Naturally, Mr Lewis for the accused relied on that passage and relied on the aide memoire of Riley J in the Bin Madi matter.

  1. However, after considering the passage in the judgment of the judge in Rutu and Ladjilu v Dalla Costa, supra, with the usual reserve, I am of the opinion that it is in error and should not be followed.  S233(1)(a), I think, in contrast to s232A, is directed at culpable negligence or recklessness, not any conscious wrongdoing or illegality.  This is reflected in the respective penalties provided by the two sections.

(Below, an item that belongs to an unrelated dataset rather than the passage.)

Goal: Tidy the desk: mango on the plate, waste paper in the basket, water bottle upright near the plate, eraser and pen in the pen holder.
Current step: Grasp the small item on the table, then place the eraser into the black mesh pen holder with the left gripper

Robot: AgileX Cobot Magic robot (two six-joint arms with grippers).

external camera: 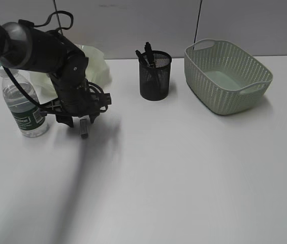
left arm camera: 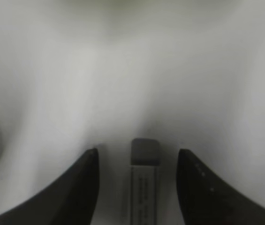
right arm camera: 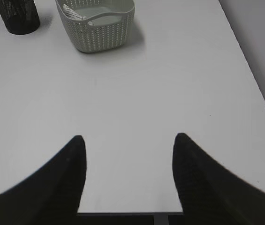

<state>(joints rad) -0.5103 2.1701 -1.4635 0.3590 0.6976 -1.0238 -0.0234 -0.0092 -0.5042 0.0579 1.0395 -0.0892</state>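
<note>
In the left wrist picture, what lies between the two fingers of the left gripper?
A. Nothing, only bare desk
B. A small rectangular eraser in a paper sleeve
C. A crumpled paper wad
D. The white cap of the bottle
B: the left wrist view shows the eraser, a grey block end with a printed sleeve, lying on the desk between the open jaws of the left gripper, which do not touch it.
</note>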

  2. The words “under circumstances from it might reasonably have been inferred” are expressed in the past tense and relate back to the acts of the accused in taking part in bringing to Australia a non-citizen.

  3. The section requires an objective test.  The question is not whether the accused knew the person brought to Australia was a non-citizen, but, rather, first, whether the accused did take part in the bringing to Australia of a person who was a non-citizen and, secondly, whether the accused’s actions in so taking part occurred under circumstances from which it might reasonably have been inferred that the person was a non-citizen who intended to enter Australia in contravention of the Migration Act.

  4. The latter element requires the jury to consider whether a reasonable person, in the circumstances and state of knowledge of the accused at the time of his impugned conduct, would have inferred that the person brought to Australia was a non-citizen who intended to enter Australia in contravention of the Migration Act.

  5. I shall direct the jury accordingly.